Another bolt of lightning struck overhead. The thunder rumbled in before the light even faded, and Daryl slipped inside the glowing ring of trees.

Daryl, she said, but the word refused to coalesce outside of her mind. She couldn’t even lift her head to see him, to tell him without words so she tried again. Clenched her jaw despite the pain to make the words come forth. Daryl, help me. Please help me. Daryl...

But Beth couldn’t make a sound. She could barely see him from the water in her eyes, and he looked away, down to the ground, to her dangling feet coated in black, oily filth. Voices floated in, distorted again, echoing and distant but wriggling down inside her ears like dozens of maggots writhing in her head.

You owe me, Redneck...me, Redneck

Girl like that?...like that? Never really wanted her anyway...wanted her anyway.

Hear that, sweet birdie?...birdie?...birdie? How you gonna get outta this now?...outta this now?

Little girl?...little girl?...little girl?...little girl?

No. No. No, no, no, no, NO! She was a blur of knees and elbows and heels and teeth, teeth like the eels, snapping and tearing and tugging at the rancid flesh holding her hostage. Everything hurt but the pain was strength, and she shoved the heel of her hand up into Gorman’s stubby little nose and sunk wrist deep into soft, rotten bone, right through to the gore inside.

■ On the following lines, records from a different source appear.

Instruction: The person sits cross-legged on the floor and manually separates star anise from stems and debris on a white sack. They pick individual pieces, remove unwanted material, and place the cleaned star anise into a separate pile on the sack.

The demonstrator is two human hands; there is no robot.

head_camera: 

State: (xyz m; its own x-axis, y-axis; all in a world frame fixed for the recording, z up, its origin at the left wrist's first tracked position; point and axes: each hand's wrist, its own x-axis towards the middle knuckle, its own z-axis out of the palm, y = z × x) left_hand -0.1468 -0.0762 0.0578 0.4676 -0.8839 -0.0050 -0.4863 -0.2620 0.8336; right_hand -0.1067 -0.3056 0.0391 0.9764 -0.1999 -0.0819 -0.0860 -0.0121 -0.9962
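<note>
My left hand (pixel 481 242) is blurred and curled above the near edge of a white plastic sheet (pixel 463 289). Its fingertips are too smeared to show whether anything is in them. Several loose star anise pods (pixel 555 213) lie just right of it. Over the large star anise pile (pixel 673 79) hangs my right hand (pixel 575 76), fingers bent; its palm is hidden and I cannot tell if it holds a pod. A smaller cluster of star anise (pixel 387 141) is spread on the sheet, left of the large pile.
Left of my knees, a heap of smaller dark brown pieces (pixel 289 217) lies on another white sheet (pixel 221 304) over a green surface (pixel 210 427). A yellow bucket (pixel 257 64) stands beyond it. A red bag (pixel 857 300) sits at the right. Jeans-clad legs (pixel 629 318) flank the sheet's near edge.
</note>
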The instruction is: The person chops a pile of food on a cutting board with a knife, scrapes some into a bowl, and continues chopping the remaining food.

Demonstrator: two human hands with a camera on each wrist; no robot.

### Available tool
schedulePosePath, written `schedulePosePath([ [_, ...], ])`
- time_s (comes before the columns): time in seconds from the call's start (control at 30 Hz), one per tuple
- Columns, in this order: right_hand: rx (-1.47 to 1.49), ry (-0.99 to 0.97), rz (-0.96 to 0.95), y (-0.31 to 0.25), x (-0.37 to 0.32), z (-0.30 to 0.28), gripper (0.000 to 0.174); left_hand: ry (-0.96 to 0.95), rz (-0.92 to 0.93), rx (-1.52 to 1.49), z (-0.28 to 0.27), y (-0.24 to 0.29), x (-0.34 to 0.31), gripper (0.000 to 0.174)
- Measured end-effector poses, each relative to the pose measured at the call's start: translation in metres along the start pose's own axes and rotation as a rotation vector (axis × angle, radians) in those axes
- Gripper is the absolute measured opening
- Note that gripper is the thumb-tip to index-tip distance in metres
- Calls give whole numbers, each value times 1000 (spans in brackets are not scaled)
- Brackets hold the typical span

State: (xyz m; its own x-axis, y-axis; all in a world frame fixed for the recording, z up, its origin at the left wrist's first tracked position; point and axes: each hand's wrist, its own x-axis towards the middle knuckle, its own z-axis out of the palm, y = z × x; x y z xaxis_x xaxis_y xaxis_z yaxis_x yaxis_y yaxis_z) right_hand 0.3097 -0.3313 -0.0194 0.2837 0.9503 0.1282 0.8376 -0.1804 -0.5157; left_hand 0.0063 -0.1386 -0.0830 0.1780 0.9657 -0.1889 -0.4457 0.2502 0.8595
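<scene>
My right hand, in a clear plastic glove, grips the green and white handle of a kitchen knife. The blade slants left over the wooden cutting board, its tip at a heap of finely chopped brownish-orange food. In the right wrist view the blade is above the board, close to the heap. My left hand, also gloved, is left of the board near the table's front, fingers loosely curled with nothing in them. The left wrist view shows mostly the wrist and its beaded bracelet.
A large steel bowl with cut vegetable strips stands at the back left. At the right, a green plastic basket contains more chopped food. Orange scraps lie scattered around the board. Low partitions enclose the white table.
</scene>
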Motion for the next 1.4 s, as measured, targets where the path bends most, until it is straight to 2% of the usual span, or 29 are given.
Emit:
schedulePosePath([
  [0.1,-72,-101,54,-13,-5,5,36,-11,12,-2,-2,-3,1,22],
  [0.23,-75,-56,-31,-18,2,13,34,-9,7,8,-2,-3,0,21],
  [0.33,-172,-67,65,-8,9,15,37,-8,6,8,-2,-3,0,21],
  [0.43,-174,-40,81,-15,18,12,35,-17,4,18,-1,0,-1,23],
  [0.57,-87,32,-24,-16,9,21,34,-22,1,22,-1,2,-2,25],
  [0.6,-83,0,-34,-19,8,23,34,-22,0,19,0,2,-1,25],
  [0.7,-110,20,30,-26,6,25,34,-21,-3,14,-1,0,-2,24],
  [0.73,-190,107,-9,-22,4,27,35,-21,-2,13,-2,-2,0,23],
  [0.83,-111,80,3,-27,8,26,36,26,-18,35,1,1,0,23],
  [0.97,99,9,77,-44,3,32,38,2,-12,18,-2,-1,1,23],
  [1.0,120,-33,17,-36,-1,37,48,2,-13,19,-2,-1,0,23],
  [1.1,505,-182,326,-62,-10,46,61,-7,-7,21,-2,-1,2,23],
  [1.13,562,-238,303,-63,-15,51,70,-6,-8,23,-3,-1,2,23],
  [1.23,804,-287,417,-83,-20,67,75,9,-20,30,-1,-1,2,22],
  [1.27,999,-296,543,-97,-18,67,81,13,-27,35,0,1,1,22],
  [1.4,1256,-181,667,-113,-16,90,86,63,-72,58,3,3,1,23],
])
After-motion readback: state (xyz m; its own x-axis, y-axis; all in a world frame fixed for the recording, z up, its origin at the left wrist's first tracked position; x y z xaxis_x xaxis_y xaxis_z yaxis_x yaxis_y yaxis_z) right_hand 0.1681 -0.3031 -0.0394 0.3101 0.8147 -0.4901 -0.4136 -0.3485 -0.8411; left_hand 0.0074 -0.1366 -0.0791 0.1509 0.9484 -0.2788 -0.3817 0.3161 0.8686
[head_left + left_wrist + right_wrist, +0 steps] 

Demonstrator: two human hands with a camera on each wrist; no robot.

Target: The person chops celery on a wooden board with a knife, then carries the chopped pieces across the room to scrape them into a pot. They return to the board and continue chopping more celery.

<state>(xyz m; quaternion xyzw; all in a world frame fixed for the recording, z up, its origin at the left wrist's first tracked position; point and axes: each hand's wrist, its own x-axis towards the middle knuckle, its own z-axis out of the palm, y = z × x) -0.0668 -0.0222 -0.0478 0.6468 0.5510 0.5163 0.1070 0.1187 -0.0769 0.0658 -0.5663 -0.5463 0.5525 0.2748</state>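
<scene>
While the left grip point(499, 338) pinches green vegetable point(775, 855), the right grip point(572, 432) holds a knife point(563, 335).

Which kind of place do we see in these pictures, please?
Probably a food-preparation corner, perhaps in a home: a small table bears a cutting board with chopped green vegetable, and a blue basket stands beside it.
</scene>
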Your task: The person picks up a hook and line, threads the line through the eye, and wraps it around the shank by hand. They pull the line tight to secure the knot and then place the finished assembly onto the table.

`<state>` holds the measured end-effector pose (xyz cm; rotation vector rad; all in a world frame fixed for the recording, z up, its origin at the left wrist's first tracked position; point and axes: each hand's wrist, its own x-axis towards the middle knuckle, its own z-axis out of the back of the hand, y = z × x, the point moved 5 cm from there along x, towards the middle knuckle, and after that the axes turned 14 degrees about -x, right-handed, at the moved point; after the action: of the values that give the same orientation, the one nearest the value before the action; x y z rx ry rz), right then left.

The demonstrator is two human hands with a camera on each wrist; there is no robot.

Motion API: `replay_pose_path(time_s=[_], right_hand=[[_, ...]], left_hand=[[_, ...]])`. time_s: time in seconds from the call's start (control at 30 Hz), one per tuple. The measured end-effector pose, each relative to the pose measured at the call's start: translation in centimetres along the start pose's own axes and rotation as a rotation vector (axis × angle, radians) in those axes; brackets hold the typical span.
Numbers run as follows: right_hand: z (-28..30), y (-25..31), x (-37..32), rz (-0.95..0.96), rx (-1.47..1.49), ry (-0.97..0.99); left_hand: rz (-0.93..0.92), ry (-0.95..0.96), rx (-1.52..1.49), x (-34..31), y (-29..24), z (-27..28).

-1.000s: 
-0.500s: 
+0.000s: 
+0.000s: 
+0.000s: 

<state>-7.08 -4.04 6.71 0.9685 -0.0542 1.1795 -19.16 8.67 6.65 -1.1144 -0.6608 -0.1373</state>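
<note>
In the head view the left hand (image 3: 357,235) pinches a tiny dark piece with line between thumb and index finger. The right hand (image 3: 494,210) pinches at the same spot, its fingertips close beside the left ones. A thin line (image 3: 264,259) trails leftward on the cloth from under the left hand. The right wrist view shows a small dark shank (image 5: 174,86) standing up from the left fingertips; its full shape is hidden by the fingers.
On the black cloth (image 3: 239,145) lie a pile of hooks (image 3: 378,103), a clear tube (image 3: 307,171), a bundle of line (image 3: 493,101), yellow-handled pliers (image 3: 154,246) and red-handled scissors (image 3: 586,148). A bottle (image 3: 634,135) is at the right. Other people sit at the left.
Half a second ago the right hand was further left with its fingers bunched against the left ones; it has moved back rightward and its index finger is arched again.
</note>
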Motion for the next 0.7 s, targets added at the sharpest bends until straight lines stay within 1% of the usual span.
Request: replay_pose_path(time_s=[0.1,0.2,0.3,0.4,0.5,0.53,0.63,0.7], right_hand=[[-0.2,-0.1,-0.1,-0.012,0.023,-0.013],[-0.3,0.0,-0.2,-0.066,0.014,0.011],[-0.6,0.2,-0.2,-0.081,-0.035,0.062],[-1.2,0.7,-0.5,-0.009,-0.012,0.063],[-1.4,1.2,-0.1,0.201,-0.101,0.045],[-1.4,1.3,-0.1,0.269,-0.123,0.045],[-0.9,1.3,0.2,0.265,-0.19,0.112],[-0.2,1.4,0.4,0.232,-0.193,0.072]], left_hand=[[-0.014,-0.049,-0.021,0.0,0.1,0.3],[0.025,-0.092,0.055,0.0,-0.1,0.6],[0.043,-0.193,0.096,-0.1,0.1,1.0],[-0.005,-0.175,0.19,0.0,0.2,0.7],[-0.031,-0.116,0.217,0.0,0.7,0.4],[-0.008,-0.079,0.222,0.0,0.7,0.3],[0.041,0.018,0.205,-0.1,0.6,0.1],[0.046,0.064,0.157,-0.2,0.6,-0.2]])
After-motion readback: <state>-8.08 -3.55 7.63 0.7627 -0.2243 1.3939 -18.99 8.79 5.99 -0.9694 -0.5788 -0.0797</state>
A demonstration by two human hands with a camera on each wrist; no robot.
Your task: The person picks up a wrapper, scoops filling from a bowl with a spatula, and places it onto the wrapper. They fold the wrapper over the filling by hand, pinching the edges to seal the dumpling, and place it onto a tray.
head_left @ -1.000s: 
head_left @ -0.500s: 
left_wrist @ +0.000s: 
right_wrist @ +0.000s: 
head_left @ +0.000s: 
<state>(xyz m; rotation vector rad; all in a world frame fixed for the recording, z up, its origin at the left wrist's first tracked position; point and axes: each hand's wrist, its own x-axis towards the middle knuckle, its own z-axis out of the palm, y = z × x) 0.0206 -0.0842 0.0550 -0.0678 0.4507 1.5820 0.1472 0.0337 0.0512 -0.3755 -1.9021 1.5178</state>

Blood flooded down like rain. Hot and red, coppery on her tongue, splat - splat - splat on the leaves, the dirt, the trees. Speckles of red on her grey sweater, bleeding into the wool until no other colour remained. The body fell away to land at her feet, the impact of it rocking the earth with a force greater than lighting, louder than thunder.

It settled there amongst the leaves and stared blankly up at her wearing Daryl’s face.

The world spun around in a blood red haze and Beth dropped to her knees beside him. Took Daryl by the shoulders and shook him as hard as she could. Called for him, screamed his name through the blood in her lungs and still no sound came out.

Wake up, Daryl! Daryl! Come on, just wake up. Daryl! DARYL!

The thunder rumbled, muted now behind the coating of blood splashed across the sky. Beth’s pulse beat in her ears as she knelt there in the circle of trees next to Daryl’s body. Nothing moved. No sounds reached her except for the thunder and the thump of her own heart inside her chest. Daryl lay motionless, staring up at her with dull blue eyes, the fist-sized hole in his forehead oozing with blood and smoke and a shimmer of lightning.

The back of her neck prickled with an itch that started small and spread out like a swarm of ants on her skin. This—this wasn’t right. The body, that wasn’t supposed to be Daryl.

Gorman.

The prickling intensified, no longer ants but long-legged spiders dancing on her spine. Gorman was dead. She killed him, but not with a fist. With a bullet, and not deep in some forest surrounded by trees, either, but on the grassy grounds of what used to be a funeral home. This wasn’t right, but what—what—?

“Daryl,” she said, the word coming clear for the first time since she stood up from the tree and stole off into the night to find him. “Daryl, wake up. Wake me up. Daryl? Daryl?”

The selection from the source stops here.